● **Exercise details**: From the first line to the last, copy the material exactly.

● **Provided data**:

= = =

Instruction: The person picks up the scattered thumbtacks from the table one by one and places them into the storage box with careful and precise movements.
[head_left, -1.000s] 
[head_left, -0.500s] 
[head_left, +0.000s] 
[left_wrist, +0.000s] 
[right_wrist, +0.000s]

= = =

● **Final answer**:
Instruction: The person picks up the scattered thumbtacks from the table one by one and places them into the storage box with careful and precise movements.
[head_left, -1.000s] 
[head_left, -0.500s] 
[head_left, +0.000s] 
[left_wrist, +0.000s] 
[right_wrist, +0.000s]

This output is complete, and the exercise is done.